Under 662 is known unsuccessful invasion of Khazars through Derbent in Albania. About participation of the Huns in it is not known. Under 664 Movses Kalankatuatsi tells of invasion into Albania of the “King of Huns”
troops (Movses Kalankatuatsi. I, p. 153). Movses Kalankatuatsi also calls the “King of
Huns” a “King of Turkestan”. Maybe the subject is the Huns' Great Prince Alp Ilitver,
since later, describing the virtues of Alp Iletver
(i.e. Ilitver), Movses Kalankatuatsi particularly mentions that he “has shown
many feats of bravery in Turkestan” (Movses Kalankatuatsi. I, p. 199). The Huns' numerous
troops led away captured population and herds of cattle. The Hun ruler offered peace to
the Prince of Albania Djuansher (636-669), which was concluded after brief negotiations.
The peace was sealed by marriage of Djuansher with the daughter of “King of Huns”, to
confirm the friendship the Huns ruler returned to Albanians the loot and captives (Movses
Kalankatuatsi. I, p. 154).
The Huns were interested in good neighborly relations with //200// neighboring countries, because levying tribute from the dependent population is more a stable and more profitable stream of income than annual military campaigns that consume efforts, time and lives. Five years later Djuansher was killed, Albanian throne was taken by his brother
Varaz-Trdat (669-699). Armenian historians tend to associate the foray of 669 by the
ruler of the HunsAlp-Ilitver to Albania with an act of revenge for the murder of his
ally, and probably a relative. It is possible that the murder of Djuansher served as one
of the reasons for the Hun campaign, but apparently the main reason was the desire of Alp
Ilitver to remind the new ruler of Albania of their rights to her, received during
Djuansher (This comment is outrageous, the killing of the
son-in-law, the husband of his daughter, and the father of his grandkids is slighted, and
instead sinister greed and ambitions are suggested). “Having gathered a large
number of people and livestock from the country, and taking the loot (Alp Ilitver - L.G.)
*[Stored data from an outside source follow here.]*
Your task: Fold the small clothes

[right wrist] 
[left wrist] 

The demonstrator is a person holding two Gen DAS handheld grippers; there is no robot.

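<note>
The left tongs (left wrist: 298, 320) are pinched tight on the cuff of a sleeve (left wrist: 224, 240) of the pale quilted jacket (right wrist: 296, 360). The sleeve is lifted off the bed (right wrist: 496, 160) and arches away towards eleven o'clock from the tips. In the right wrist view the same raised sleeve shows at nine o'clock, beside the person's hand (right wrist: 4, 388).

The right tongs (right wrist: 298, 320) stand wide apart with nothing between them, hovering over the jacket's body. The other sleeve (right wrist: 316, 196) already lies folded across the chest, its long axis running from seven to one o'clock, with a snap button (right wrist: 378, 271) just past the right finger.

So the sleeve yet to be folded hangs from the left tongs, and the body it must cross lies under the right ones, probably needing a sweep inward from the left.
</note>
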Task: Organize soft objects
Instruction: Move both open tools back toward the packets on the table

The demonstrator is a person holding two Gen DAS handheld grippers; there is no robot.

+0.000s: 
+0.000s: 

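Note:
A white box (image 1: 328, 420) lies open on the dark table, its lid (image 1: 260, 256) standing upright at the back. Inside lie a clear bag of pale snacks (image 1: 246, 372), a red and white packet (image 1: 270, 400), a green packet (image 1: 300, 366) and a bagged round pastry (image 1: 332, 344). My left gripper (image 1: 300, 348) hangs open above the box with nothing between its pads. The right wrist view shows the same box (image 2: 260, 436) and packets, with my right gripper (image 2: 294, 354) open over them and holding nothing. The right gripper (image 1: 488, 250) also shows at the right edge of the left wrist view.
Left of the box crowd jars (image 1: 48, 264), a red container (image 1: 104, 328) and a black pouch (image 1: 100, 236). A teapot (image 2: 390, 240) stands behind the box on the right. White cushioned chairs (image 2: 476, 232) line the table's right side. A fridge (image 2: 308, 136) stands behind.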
drove all that to captivity” (Movses Kalankatuatsi. I, p. 186). Having robbed Albania,
Alp Ilitver “stopped in the fields of Lbinia (?)”, apparently waiting to see what effect
his action will bear upon the new ruler. Movses Kalankatuatsi writes that Varaz-Trdat
“was very distressed and did not know what to do”. Catholicos Ilizar, initiating talks
with the Huns, expressed to Alp-Ilitver “faithful obedience and love that felt toward him
as for a beloved brother” Varaz-Trdat (Movses Kalankatuatsi. I, p. 186). The role of
“helpers and protectors of powers that be” of the Albanian ruler apparently suited the
Huns, and they agreed to peace. The new situation had put Albania in dependence of the
Huns. But apparently, the Huns' forays into Albania continued //201//
in the subsequent years.
Discussing with the Princes and Catholicos Ilizar the need for a new alliance with the Huns, the ruler of Albania pointed to the difficult situation the country was in: on the one hand, it was taxed with tribute by the “Tajiks” (Arabs), and on the other hand it was suffering annual raids by the Huns. Therefore, in 682 Albania was forced to reaffirm its alliance with the Huns with a new peace treaty, one of its condition was reinforcement of the family ties between the rulers, and adoption of Christianity by the Huns. To achieve the latter condition, in 682 to the Huns was sent an embassy headed by Bishop Israil.
In 684, the Khazars conducted one of grandest campaigns in the Caucasus. Having
devastated a number of areas, seizing booty and captives, Khazars returned to the Caspian
Sea area. In battles with the Khazars were killed the ruler of Armenia Gregory Mamikonian, Albanian and Georgian Princes (Ghevond,
p. 10). It is not known whether Alp
Ilitver's Huns were taking part in this campaign, two years earlier they were receiving
with honors the mission of Israil. Movses Kalankatuatsi does not mention this campaign,
however, the author of the “History of the Alvan country” hurriedly reports on the Prince
of the Huns fate after adoption of Christianity: “he showed to the Khazar Khan many feats
of bravery in Turkestan. He gained his love and had to give him his daughter in
marriage...”. (Movses Kalankatuatsi. I, p. 199). In the modern translation of the source the meaning of this //202// extract for some reason is translated differently: “...He has earned a gallant great name, accomplished many feats of bravery in Turkestan during Hakan of Khazars, he earned a love of Hakan, who gave him his daughter in marriage. And he also was awarded the rank of Ilituership (Eltebership) and glorified in all three countries...”. (Movses Kalankatuatsi. II. pp. 127-128).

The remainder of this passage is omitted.